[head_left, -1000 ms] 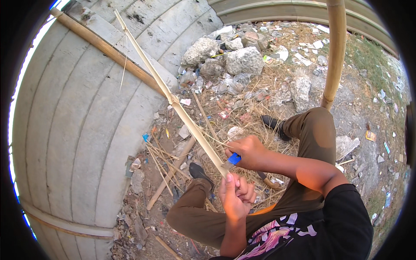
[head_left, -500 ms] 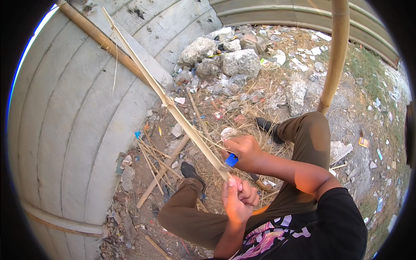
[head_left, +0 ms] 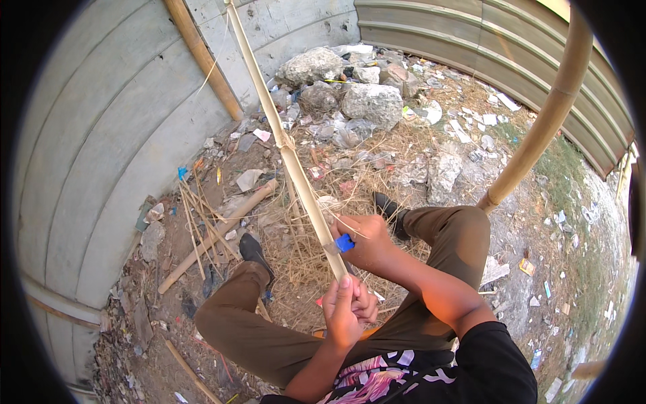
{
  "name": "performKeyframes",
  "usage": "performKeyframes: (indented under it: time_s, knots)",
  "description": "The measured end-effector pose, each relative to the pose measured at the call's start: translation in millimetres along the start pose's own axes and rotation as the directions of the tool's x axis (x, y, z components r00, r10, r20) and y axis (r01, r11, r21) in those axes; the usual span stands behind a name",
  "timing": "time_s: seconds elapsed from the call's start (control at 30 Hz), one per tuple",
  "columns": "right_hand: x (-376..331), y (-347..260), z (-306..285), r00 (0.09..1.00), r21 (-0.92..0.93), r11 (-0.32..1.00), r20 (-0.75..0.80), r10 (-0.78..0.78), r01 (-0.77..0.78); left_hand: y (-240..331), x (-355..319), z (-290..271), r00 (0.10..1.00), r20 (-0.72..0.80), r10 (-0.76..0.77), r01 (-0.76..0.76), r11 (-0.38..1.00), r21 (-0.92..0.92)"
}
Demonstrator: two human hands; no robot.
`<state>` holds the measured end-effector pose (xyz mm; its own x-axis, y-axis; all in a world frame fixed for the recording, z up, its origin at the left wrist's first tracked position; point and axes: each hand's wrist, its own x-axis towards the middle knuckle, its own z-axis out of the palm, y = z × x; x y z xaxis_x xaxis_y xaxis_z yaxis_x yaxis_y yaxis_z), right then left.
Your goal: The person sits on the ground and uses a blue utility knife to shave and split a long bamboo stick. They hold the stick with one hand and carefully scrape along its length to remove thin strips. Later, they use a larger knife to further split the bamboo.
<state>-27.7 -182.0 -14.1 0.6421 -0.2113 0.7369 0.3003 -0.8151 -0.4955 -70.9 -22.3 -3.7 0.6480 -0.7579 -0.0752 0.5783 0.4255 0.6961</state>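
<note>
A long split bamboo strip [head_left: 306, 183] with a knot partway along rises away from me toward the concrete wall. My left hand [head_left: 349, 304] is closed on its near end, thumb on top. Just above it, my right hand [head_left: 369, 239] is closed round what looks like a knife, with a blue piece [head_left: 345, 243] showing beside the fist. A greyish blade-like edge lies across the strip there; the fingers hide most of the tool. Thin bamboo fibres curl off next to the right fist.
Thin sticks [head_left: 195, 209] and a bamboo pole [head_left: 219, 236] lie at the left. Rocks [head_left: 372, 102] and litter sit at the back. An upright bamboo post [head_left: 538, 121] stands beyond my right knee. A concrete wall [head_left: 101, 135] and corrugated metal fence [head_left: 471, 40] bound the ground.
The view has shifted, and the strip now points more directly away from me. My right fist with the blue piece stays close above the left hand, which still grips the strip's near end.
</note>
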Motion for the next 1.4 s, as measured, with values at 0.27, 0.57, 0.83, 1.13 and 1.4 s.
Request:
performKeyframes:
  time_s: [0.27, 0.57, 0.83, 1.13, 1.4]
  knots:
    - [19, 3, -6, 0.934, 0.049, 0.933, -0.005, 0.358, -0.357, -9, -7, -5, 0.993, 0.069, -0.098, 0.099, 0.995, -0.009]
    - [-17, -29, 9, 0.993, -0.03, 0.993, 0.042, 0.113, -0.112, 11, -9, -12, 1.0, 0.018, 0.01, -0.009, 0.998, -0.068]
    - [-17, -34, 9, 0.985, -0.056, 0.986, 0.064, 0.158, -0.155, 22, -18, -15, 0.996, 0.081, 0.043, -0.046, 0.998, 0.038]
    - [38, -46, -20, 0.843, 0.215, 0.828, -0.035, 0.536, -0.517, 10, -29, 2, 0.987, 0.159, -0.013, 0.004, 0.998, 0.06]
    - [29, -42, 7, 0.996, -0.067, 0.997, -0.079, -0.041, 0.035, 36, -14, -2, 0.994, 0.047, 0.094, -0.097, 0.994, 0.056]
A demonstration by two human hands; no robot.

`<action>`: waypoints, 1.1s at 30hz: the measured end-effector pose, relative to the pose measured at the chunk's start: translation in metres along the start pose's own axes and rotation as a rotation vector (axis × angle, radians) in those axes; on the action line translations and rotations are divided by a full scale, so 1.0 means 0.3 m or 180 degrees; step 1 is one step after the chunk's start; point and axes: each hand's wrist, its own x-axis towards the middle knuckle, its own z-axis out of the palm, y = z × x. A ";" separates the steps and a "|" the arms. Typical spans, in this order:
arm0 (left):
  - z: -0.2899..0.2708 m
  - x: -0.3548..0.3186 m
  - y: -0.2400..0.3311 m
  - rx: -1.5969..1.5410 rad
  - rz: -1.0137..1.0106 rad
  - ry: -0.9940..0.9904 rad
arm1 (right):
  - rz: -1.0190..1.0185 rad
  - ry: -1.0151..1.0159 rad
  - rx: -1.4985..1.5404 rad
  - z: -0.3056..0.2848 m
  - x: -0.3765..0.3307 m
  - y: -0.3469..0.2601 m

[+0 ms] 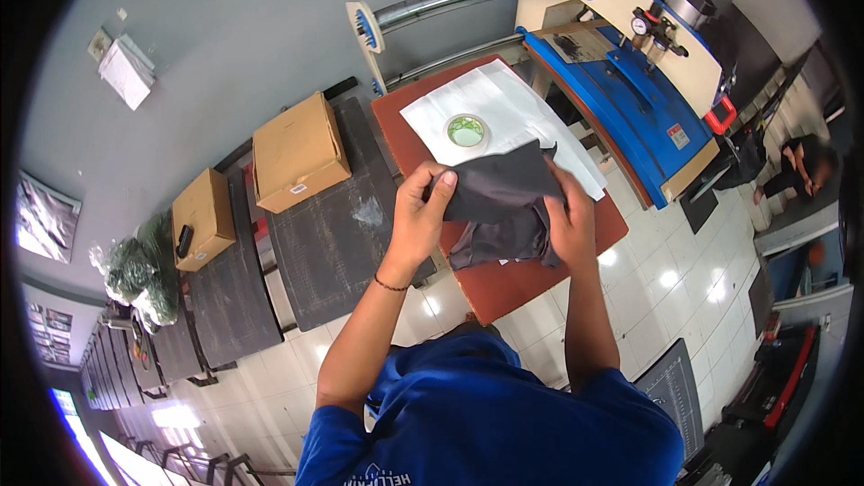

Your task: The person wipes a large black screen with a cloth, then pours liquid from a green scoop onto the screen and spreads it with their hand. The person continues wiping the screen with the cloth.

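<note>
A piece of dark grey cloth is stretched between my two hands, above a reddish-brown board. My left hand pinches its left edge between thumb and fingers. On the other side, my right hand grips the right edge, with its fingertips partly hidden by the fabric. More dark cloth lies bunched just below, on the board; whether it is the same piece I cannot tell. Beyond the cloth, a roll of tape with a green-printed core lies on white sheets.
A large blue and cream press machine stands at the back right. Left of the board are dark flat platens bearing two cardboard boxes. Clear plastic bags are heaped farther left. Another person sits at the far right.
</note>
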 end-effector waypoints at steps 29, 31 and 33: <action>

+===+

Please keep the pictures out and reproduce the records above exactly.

### Result of the task:
[head_left, -1000 ms] 
[head_left, -500 ms] 
[head_left, +0 ms] 
{
  "name": "performKeyframes",
  "usage": "performKeyframes: (indented under it: time_s, knots)",
  "description": "The measured end-effector pose, each relative to the pose measured at the call's start: translation in millimetres along the start pose's own axes and rotation as the directions of the tool's x axis (x, y, z components r00, r10, r20) and y axis (r01, r11, r21) in those axes; the usual span stands behind a name",
  "timing": "time_s: seconds elapsed from the call's start (control at 30 Hz), one per tuple",
  "columns": "right_hand: x (-376..331), y (-347..260), z (-306..285), r00 (0.09..1.00), r21 (-0.92..0.93), r11 (-0.32..1.00), r20 (-0.75..0.80), r10 (-0.78..0.78), r01 (-0.77..0.78); left_hand: y (-240..331), x (-355..319), z (-290..271), r00 (0.10..1.00), r20 (-0.72..0.80), r10 (-0.76..0.77), r01 (-0.76..0.76), r11 (-0.38..1.00), r21 (-0.92..0.92)"
}
Demonstrator: two human hands; no robot.
`<state>` holds the measured end-effector pose (xyz mm; its own x-axis, y-axis; all in a world frame fixed for the recording, z up, its origin at the left wrist's first tracked position; point and axes: each hand's wrist, its own x-axis towards the middle knuckle, its own z-axis out of the palm, y = z × x; x y z xaxis_x xaxis_y xaxis_z yaxis_x yaxis_y yaxis_z), right then left.
Your goal: The person sits on the ground and uses a blue utility knife to shave and split a long bamboo stick. They hold the stick with one hand and carefully scrape along its length to remove thin strips. Later, they use a larger knife to further split the bamboo.
<state>-27.7 -182.0 -14.1 0.6421 -0.2113 0.7369 0.3003 -0.8151 -0.4955 -70.9 -22.3 -3.7 0.6480 -0.7579 -0.0752 0.5783 0.4255 0.6961</state>
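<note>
A long split bamboo strip [head_left: 306, 183] with a knot partway along rises away from me toward the concrete wall. My left hand [head_left: 349, 304] is closed on its near end, thumb on top. Just above it, my right hand [head_left: 369, 239] is closed round what looks like a knife, with a blue piece [head_left: 345, 243] showing beside the fist. A greyish blade-like edge lies across the strip there; the fingers hide most of the tool. Thin bamboo fibres curl off next to the right fist.
Thin sticks [head_left: 195, 209] and a bamboo pole [head_left: 219, 236] lie at the left. Rocks [head_left: 372, 102] and litter sit at the back. An upright bamboo post [head_left: 538, 121] stands beyond my right knee. A concrete wall [head_left: 101, 135] and corrugated metal fence [head_left: 471, 40] bound the ground.
The view has shifted, and the strip now points more directly away from me. My right fist with the blue piece stays close above the left hand, which still grips the strip's near end.
</note>
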Motion for the next 1.4 s, as measured, with values at 0.27, 0.57, 0.83, 1.13 and 1.4 s.
Request:
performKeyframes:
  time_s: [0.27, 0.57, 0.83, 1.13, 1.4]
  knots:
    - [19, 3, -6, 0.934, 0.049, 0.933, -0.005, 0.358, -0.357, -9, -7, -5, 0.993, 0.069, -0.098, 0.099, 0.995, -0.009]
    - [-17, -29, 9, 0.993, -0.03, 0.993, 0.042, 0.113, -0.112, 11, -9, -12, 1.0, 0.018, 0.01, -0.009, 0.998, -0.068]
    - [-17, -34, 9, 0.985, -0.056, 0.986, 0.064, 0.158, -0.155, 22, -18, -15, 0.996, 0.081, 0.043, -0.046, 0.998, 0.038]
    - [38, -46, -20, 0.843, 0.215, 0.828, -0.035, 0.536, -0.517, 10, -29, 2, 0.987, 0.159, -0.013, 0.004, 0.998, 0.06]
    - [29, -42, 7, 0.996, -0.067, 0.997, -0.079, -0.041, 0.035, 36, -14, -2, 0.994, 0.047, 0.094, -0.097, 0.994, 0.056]
A demonstration by two human hands; no robot.

`<action>`: waypoints, 1.1s at 30hz: the measured end-effector pose, relative to the pose measured at the chunk's start: translation in metres along the start pose's own axes and rotation as a rotation vector (axis × angle, radians) in those axes; on the action line translations and rotations are divided by a full scale, so 1.0 means 0.3 m or 180 degrees; step 1 is one step after the chunk's start; point and axes: each hand's wrist, its own x-axis towards the middle knuckle, its own z-axis out of the palm, y = z × x. A ";" separates the steps and a "|" the arms. Typical spans, in this order:
arm0 (left):
  - z: -0.2899..0.2708 m
  - x: -0.3548..0.3186 m
  - y: -0.2400..0.3311 m
  - rx: -1.5969..1.5410 rad
  - rz: -1.0137..1.0106 rad
  - ry: -0.9940..0.9904 rad
arm1 (right):
  - rz: -1.0190..1.0185 rad
  - ry: -1.0151..1.0159 rad
  - rx: -1.4985..1.5404 rad
  - z: -0.3056..0.2848 m
  - x: -0.3765..0.3307 m
  - y: -0.3469..0.2601 m

[+0 ms] 

Your task: The person wipes a large black screen with a cloth, then pours liquid from a green scoop onto the screen and spreads it with their hand. The person continues wiping the screen with the cloth.

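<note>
A piece of dark grey cloth is stretched between my two hands, above a reddish-brown board. My left hand pinches its left edge between thumb and fingers. On the other side, my right hand grips the right edge, with its fingertips partly hidden by the fabric. More dark cloth lies bunched just below, on the board; whether it is the same piece I cannot tell. Beyond the cloth, a roll of tape with a green-printed core lies on white sheets.
A large blue and cream press machine stands at the back right. Left of the board are dark flat platens bearing two cardboard boxes. Clear plastic bags are heaped farther left. Another person sits at the far right.
</note>
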 end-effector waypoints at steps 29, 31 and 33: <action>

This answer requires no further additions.